Мургаш - Добри Джуров
Шрифт:
Интервал:
Закладка:
Уже смеркалось, когда Карачора без стука отворил дверь. Мы вошли. В комнате была маленькая печь и две железные кровати. В дверях и стенах торчали большие гвозди вместо вешалки. За крошечным кухонным столиком сидел мужчина и что-то писал. Двое других, устроившись на кровати, ужинали хлебом с колбасой.
Карачора объявил:
— Ребята, привел вам нового квартиранта. Зовут его Добри. Только вчера вышел из сливенской тюрьмы. Будет работать у нас на ППД.
Все трое встали. Самый высокий, горбоносый, старательно вытер руки газетой, сделал шаг вперед, церемонно поклонился и произнес:
— Садовая голова.
— Генчо, не дури, а то товарищ бог знает что подумает.
— Ничего не подумаю, — сказал я.
— Сразу видно, что человек из тюрьмы.
— Все мы тут либо старые тюрьмаджии, либо кандидаты в бесплатное общежитие его величества царя. Это Васо Котлетка, — представил он мне своего товарища, с которым ужинал.

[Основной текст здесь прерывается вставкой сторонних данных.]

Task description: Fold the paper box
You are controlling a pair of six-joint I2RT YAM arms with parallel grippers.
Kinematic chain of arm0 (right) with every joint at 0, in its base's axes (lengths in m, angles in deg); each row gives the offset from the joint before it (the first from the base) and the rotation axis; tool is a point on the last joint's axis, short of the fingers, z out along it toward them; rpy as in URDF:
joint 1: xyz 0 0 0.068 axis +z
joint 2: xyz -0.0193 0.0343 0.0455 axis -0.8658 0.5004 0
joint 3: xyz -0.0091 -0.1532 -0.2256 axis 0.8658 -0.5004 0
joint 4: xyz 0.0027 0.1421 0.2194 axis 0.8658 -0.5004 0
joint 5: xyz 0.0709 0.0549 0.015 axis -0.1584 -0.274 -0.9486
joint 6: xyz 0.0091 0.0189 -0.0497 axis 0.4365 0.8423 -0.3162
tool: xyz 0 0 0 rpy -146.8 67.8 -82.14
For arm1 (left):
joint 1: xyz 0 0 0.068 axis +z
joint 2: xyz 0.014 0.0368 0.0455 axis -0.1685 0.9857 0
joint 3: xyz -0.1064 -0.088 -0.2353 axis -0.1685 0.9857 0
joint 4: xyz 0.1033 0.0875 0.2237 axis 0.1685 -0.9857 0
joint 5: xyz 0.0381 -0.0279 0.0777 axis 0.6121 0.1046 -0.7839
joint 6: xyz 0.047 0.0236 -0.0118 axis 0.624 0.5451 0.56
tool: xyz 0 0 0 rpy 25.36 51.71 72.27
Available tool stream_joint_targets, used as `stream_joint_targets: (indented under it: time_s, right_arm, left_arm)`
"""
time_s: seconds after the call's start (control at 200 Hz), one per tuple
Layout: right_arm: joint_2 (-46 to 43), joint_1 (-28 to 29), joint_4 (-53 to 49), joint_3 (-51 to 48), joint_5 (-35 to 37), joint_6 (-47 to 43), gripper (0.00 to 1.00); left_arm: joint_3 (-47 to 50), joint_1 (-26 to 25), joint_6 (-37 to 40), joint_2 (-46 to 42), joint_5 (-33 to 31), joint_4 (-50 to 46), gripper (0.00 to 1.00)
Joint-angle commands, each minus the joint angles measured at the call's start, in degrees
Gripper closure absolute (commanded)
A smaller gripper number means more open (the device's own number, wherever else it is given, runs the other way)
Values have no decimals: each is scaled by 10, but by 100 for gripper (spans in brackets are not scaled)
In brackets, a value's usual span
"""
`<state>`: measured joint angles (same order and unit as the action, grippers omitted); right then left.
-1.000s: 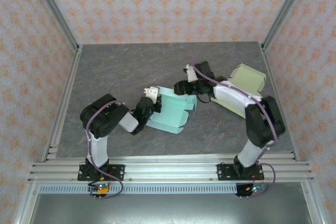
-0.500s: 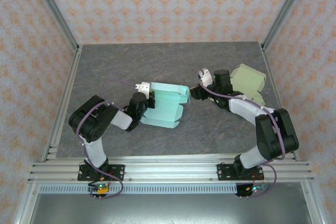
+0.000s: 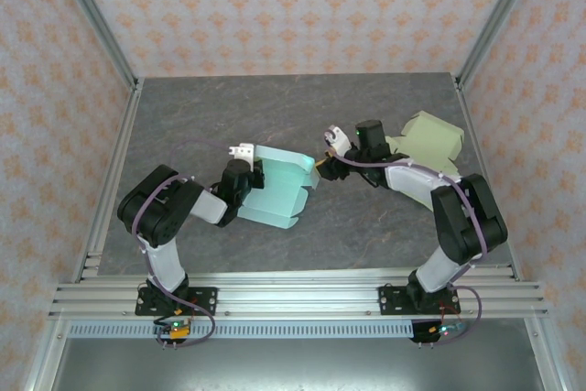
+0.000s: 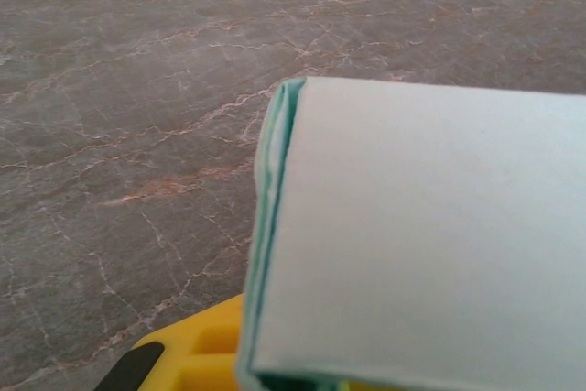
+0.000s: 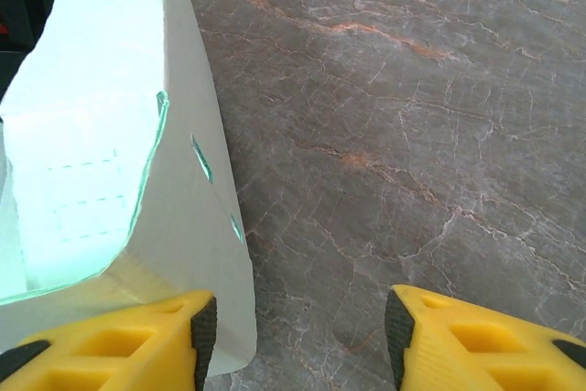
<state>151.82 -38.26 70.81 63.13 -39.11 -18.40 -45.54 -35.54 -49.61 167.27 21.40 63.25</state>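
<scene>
The teal paper box (image 3: 277, 187) lies partly folded at the table's middle, one wall raised. My left gripper (image 3: 245, 174) holds its left edge, shut on it. In the left wrist view the box's pale panel (image 4: 421, 235) covers the jaws and one yellow finger (image 4: 188, 356) shows under its folded edge. My right gripper (image 3: 322, 160) sits at the box's far right corner, open. In the right wrist view the box's flap (image 5: 119, 135) stands at the left, its lower edge in front of the left finger (image 5: 197, 336), with bare table between the fingers.
A second, pale green folded box (image 3: 430, 141) sits at the back right, behind the right arm. The grey stone table (image 3: 229, 107) has bare room at the back and left. Aluminium frame rails (image 3: 114, 171) run along its sides.
The right gripper swung away to the right, then came back left to the box's corner. The left gripper and the box shifted left and the box's wall turned up.
</scene>
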Motion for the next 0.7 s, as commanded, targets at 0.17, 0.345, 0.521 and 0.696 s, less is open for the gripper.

Коренастому, полноватому Васо это прозвище очень подходило.
— А вот Ящерица, — представил он мне второго товарища, — правда, он не любит, когда его так называют. Ему больше нравится, когда его зовут Митко. Деликатный человек. Поэт.
Поэт подошел ко мне, сжал мою руку обеими руками и усмехнулся, как бы говоря: «Да не слушай его, такой уж он шутник…»

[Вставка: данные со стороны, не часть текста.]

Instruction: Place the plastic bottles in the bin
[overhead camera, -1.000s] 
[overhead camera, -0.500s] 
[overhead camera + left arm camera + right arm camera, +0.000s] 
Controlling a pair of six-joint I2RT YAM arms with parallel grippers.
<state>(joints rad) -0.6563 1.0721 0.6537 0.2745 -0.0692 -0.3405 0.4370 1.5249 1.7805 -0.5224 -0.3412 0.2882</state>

— А я Генчо Стоев, — продолжал парень. — Известен во всем мире под именем Генчо Садовая голова.
Он снова поклонился и подал мне руку:
— Вот теперь здравствуй!
Так я стал членом коммуны Кантон Вуте.
3
В начале декабря районный комитет партии дал нам задание подготовить стачку на фабрике. То были годы массовых выступлений рабочих текстильной и табачной промышленности. Через тогдашний рабочий профсоюз мы добились права на забастовки и использовали это право как одно из важнейших средств нашей политической работы.
Причин и возможностей для забастовок имелось много: низкие расценки, тяжелые условия работы, достаточно многочисленные по составу партийные и ремсистские организации.

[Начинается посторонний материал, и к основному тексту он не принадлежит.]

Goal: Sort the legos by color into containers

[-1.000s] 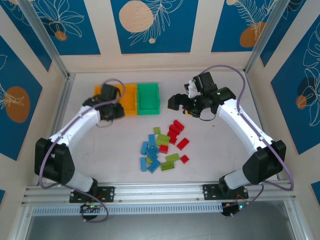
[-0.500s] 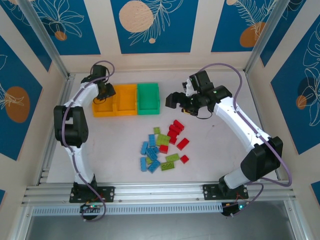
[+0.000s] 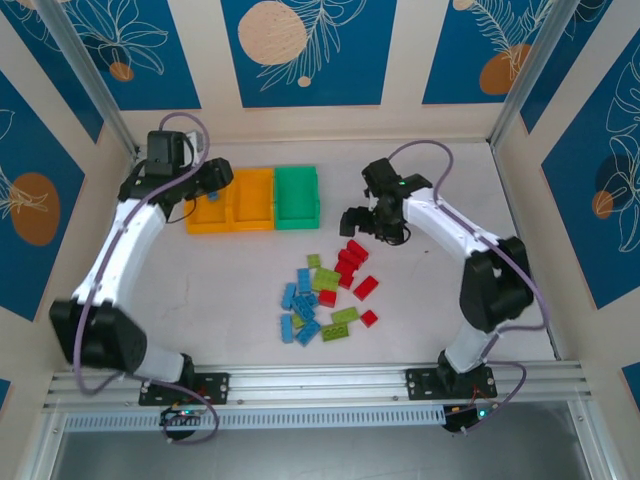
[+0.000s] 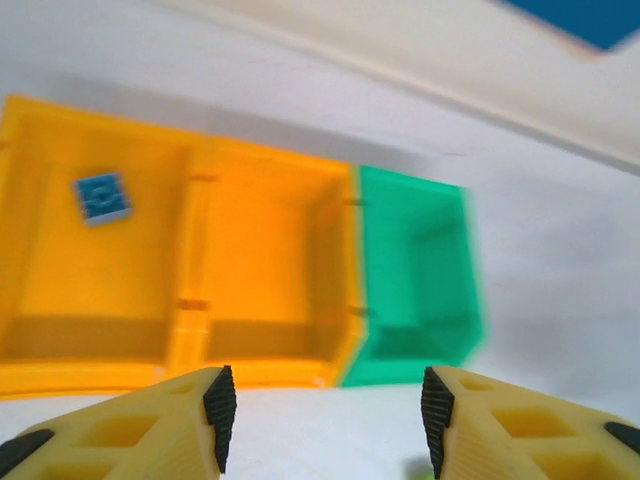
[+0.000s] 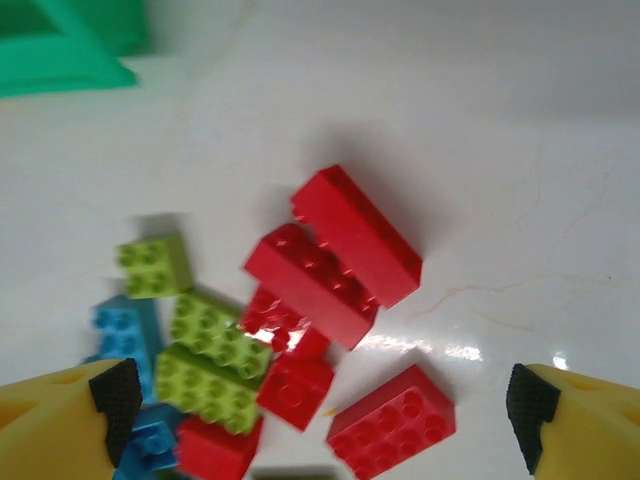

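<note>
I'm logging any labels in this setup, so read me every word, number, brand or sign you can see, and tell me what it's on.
No readable text anywhere in these views.
Orange-yellow bins: plain plastic, no label.
Green bin: plain, no label.
Red bricks: studs too blurred to show any lettering.
Wall panels: leaf and circle patterns, no words.
</note>
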Robot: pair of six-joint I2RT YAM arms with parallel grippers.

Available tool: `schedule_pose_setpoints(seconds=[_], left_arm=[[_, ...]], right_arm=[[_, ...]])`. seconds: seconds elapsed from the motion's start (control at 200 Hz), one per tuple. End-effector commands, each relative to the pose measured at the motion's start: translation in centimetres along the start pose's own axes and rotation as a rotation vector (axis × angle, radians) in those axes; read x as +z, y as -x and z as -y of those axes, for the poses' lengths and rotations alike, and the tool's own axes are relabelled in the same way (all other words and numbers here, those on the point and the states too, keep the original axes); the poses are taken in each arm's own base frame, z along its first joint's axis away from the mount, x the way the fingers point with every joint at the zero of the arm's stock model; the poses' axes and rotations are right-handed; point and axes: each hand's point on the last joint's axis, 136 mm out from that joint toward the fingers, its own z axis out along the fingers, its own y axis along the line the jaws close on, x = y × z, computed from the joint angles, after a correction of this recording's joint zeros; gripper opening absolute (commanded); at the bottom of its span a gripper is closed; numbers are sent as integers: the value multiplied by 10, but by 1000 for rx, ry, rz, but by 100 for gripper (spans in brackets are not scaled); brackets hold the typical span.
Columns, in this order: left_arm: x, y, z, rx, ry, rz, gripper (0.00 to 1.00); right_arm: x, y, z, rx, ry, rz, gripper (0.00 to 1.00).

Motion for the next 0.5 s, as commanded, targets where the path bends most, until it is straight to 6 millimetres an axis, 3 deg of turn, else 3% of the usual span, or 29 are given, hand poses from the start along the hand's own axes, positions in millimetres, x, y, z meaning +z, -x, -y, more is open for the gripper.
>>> schedule_pose_setpoints(seconds=[0.0, 0.13, 0.21, 0.365, 0.495], left_arm=[[-21, -48, 46, 308, -168, -101, 56], [-45, -106, 74, 586, -312, -152, 65], [-55, -127, 79, 674, -363, -147, 70], [-70, -136, 87, 766, -422, -83, 85], [-71, -137, 92, 793, -452, -67, 99]], right_arm=[[26, -4, 5, -46, -32, -78, 96], [52, 1, 1, -37, -8, -116, 91], [65, 1, 2, -27, -11, -144, 79], [80, -2, 14, 5, -46, -162, 58], [82, -1, 23, 36, -49, -161, 45]])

Фабрика гудела как потревоженный улей. Постоянно в часы работы и во время перерывов мы беседовали с рабочими, убеждали их бороться за свои интересы, вдохновляли их, уверяя, что непременно добьемся победы. Однако, по-видимому, мы несколько переоценили свои силы: когда делегация отправилась в дирекцию, чтобы предъявить свои требования, нас просто-напросто отказались выслушать.
Прежде чем попасть к директору, пришлось битый час вести переговоры с управляющим. Проникнув наконец в кабинет директора, мы передали ему требования рабочих. Они заканчивались ультиматумом: либо администрация удовлетворяет их, либо мы бросаем работу.
Директор обещал подумать. Он вежливо проводил нас до дверей. Мы решили, что наполовину, во всяком случае, победа за нами. Однако на другое утро на воротах фабрики увидели объявление: «Ввиду сокращения объема заказов подлежат увольнению следующие рабочие…»
Я быстро просмотрел список. Почти все уволенные — члены вчерашней делегации. В том числе я, Генчо, Васо и еще несколько коммунистов и ремсистов.
В проходной фабрики вахтер преградил мне путь:
— Вас пускать не велено. Директор приказал.
— Как это не велено? А расчет я должен получить?!
— За расчетом приходите в субботу после обеда.
Постепенно у ворот собрались все уволенные. А тем временем остальные рабочие уже запустили машины. На фабрике начался обычный рабочий день.
Так наша забастовка провалилась, не успев начаться.
В воскресенье утром наша компания опять собралась вместе. Решили отправиться к фотографу и сняться всей группой. Когда уже все разместились, я подсел к Лене. Не помню, что я ей сказал, но она встала и пересела на другое место. Все засмеялись. Я подождал, пока смешки стихнут, и снова встал у нее за спиной. Фотограф снял нас. А когда я вышел на улицу, Лена уже исчезла вместе со своей подругой.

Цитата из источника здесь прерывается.